• **WORK TO COMPLETE**: From the data below, repeat exactly the lines from the line with "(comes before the" to the line with "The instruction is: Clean", both included.

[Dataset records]
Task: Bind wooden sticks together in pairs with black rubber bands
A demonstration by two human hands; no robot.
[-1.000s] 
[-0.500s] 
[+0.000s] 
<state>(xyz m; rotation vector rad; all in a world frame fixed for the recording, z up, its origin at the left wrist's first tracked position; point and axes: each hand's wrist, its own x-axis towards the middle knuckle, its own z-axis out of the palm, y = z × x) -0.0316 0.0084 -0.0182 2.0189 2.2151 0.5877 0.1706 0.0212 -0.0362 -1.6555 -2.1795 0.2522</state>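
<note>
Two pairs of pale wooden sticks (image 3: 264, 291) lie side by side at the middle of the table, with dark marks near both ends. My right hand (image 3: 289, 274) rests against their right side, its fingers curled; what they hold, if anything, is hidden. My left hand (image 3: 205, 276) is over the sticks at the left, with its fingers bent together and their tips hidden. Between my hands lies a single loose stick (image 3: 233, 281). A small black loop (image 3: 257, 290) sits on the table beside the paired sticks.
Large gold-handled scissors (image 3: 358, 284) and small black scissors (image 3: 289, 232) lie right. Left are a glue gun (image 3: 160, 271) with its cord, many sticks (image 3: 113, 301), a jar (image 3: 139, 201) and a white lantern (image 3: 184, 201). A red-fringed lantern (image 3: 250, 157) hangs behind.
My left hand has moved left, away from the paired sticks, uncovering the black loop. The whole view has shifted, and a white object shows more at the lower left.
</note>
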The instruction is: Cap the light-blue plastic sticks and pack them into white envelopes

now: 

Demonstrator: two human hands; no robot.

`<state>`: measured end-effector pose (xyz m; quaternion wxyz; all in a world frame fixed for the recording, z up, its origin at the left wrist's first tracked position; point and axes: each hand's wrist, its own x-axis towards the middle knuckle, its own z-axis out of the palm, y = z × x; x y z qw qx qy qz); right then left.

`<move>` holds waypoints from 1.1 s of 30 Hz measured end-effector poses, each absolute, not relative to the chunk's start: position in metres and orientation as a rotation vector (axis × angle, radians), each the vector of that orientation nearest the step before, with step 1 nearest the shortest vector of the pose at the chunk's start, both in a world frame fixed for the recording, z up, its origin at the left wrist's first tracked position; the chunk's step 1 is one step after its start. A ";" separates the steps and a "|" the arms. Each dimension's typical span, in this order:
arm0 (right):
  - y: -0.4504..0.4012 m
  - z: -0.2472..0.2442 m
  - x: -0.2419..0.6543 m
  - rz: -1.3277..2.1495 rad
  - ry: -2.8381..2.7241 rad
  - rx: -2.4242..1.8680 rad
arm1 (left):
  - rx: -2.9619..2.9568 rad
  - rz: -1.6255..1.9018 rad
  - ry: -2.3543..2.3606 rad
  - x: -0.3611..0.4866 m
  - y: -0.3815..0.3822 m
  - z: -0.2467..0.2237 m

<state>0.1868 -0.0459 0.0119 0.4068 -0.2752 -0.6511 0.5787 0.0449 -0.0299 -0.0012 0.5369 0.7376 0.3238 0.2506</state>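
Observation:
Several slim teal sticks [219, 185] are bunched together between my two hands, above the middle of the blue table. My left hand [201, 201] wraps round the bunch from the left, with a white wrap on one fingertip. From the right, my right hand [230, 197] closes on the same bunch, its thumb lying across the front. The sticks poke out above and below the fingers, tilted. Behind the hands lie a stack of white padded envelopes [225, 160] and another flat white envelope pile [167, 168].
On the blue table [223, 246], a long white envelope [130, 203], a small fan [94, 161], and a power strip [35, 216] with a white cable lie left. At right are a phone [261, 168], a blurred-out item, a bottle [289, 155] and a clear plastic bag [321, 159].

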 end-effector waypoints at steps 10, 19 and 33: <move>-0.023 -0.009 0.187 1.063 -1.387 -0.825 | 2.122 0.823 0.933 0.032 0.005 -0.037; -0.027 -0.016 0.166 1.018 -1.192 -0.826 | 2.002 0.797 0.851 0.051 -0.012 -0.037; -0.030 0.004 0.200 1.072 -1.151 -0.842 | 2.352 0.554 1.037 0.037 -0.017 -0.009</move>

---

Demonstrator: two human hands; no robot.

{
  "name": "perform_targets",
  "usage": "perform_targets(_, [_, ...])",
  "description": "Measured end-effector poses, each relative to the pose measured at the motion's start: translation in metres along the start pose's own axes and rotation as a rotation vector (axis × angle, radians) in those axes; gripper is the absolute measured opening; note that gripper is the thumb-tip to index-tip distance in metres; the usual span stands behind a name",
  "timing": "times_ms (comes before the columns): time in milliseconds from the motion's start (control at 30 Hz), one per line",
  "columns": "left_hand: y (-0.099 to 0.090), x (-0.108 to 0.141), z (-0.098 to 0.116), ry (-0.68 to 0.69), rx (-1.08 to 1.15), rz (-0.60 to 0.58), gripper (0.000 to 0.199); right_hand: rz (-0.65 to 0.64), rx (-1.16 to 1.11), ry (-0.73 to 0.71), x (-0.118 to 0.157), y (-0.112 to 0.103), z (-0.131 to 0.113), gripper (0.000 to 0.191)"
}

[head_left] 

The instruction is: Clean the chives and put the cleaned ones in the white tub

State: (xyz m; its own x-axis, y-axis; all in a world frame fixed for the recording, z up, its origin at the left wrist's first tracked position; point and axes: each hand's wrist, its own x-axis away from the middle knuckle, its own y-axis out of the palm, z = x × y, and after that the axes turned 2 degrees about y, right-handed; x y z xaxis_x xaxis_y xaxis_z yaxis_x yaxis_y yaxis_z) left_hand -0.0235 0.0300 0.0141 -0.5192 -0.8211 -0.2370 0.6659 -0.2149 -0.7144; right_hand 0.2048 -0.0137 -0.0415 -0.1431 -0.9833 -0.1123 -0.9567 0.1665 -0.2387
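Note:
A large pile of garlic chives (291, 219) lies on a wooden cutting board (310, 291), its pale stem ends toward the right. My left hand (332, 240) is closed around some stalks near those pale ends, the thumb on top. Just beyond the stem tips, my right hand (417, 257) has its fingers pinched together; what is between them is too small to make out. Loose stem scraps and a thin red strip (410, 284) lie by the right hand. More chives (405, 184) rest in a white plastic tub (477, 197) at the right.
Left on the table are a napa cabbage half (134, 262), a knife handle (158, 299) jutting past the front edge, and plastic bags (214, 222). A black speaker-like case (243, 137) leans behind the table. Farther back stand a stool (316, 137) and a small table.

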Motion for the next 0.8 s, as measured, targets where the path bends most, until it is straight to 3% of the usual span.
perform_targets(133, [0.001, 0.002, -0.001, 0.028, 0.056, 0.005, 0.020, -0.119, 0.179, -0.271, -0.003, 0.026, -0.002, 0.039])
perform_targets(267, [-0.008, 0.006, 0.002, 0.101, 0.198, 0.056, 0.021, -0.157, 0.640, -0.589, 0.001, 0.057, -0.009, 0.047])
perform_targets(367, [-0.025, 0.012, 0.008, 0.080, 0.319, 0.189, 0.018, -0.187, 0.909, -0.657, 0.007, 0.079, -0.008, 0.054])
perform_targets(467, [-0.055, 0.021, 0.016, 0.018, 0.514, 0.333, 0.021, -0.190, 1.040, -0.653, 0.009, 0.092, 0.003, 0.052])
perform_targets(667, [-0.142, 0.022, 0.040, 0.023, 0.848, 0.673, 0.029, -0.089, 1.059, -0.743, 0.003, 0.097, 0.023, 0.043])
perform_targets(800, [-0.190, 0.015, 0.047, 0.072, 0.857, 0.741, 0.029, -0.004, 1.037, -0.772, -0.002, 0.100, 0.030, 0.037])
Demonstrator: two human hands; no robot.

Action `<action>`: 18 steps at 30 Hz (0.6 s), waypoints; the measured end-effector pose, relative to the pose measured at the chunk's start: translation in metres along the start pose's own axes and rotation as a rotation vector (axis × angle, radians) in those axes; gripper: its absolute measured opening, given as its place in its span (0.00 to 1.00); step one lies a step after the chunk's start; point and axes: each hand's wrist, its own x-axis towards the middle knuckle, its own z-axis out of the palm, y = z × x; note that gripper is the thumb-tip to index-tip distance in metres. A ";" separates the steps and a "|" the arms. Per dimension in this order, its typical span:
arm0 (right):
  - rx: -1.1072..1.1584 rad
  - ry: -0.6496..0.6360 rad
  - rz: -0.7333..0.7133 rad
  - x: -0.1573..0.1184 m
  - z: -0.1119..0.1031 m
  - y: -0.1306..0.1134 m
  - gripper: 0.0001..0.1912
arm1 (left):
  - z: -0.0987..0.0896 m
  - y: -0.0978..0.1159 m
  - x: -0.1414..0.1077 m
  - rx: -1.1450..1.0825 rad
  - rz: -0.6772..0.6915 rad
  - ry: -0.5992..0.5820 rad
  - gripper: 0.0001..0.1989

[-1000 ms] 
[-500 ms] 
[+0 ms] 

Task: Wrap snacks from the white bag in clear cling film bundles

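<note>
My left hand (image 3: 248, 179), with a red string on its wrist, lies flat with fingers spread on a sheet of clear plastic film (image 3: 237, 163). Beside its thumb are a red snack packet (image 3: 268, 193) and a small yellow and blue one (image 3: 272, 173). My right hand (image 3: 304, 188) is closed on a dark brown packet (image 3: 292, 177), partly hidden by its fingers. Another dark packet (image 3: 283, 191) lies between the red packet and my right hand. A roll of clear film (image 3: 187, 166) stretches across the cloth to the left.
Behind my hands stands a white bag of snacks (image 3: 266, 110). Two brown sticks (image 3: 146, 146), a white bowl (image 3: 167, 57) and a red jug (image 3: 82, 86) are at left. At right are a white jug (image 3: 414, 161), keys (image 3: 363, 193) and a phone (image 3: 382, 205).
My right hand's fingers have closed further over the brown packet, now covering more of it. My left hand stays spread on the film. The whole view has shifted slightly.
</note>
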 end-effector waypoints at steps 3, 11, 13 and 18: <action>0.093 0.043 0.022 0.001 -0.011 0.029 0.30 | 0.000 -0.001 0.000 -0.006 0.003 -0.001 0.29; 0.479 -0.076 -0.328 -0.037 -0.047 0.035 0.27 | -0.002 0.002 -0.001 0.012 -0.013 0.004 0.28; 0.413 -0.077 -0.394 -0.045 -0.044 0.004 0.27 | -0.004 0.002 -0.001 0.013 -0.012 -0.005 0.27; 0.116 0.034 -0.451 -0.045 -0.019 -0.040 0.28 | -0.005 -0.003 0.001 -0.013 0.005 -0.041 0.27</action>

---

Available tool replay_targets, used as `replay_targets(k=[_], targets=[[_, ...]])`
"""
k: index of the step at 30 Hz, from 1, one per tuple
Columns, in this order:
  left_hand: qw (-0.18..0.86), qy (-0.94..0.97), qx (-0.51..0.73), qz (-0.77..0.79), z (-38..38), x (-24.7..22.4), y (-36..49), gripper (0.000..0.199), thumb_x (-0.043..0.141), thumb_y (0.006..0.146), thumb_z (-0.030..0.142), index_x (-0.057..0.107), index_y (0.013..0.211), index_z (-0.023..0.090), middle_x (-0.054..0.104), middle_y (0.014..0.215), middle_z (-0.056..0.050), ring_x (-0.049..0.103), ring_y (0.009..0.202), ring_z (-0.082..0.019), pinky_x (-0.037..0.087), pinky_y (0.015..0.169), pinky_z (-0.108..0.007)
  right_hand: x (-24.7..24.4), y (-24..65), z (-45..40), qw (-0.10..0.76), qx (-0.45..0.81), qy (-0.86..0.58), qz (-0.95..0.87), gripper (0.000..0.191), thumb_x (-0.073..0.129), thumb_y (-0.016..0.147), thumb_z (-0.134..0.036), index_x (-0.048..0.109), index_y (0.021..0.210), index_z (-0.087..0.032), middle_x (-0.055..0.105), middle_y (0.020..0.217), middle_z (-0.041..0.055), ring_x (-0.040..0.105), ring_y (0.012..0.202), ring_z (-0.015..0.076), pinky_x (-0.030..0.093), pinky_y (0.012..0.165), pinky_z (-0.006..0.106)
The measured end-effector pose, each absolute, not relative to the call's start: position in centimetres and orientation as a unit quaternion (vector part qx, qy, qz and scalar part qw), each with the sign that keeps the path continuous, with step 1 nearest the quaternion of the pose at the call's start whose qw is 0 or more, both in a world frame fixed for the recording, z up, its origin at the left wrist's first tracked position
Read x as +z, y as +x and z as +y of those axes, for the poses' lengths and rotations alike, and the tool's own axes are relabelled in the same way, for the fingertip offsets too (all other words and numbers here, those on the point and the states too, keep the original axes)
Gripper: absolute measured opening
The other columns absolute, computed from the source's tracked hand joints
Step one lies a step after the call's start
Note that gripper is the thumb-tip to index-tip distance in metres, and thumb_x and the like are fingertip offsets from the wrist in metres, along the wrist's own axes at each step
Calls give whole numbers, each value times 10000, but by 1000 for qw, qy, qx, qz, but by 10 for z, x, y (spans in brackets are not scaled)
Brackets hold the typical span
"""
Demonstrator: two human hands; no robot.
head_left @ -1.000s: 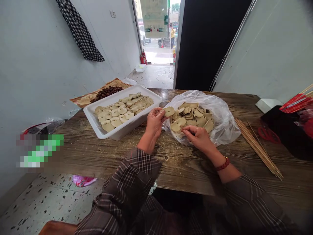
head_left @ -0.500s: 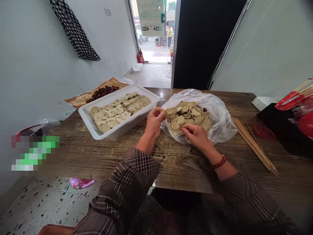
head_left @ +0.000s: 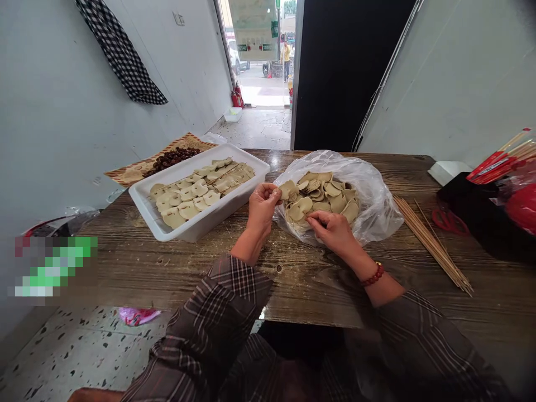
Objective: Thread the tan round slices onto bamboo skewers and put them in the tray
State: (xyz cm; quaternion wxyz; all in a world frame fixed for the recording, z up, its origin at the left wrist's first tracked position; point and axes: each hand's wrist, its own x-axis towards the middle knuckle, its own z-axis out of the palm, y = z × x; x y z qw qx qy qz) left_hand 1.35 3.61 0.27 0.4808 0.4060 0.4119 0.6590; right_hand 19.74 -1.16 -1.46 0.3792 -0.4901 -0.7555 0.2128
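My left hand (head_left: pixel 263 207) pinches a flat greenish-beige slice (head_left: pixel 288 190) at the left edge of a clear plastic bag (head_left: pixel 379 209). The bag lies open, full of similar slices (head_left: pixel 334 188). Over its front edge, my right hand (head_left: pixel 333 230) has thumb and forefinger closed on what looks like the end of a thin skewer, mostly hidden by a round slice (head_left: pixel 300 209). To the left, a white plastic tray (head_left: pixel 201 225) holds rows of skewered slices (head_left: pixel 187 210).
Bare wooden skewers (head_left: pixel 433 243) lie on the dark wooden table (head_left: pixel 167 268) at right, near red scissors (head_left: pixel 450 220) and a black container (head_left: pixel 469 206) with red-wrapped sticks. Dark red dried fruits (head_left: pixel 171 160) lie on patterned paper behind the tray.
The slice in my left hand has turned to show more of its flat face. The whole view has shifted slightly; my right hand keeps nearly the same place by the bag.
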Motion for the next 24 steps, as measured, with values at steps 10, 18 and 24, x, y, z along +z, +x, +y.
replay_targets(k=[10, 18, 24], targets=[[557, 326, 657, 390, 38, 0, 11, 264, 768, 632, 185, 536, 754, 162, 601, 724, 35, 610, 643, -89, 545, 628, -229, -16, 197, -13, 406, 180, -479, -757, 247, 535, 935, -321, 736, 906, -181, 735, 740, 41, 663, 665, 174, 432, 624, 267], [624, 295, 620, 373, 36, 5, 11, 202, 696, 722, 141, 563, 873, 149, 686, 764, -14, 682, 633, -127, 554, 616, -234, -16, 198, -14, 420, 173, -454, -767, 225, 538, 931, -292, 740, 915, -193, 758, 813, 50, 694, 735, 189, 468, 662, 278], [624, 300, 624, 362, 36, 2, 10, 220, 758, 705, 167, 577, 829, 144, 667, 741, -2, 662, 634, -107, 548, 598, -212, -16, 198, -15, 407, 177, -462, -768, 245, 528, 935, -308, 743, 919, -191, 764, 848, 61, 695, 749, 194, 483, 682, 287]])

• **SOLUTION FOR THIS TASK**:
  "timing": "times_ms (comes before the columns): time in milliseconds from the motion's start (control at 30 Hz), one per line",
  "columns": "left_hand: y (-0.099 to 0.090), x (-0.108 to 0.141), z (-0.098 to 0.116), ry (-0.68 to 0.69), rx (-1.08 to 1.15), rz (-0.60 to 0.58), gripper (0.000 to 0.199); right_hand: rz (-0.65 to 0.64), rx (-1.16 to 1.11), ry (-0.73 to 0.71), x (-0.118 to 0.157), y (-0.112 to 0.103), z (-0.131 to 0.113), gripper (0.000 to 0.191)"
}

[head_left] 

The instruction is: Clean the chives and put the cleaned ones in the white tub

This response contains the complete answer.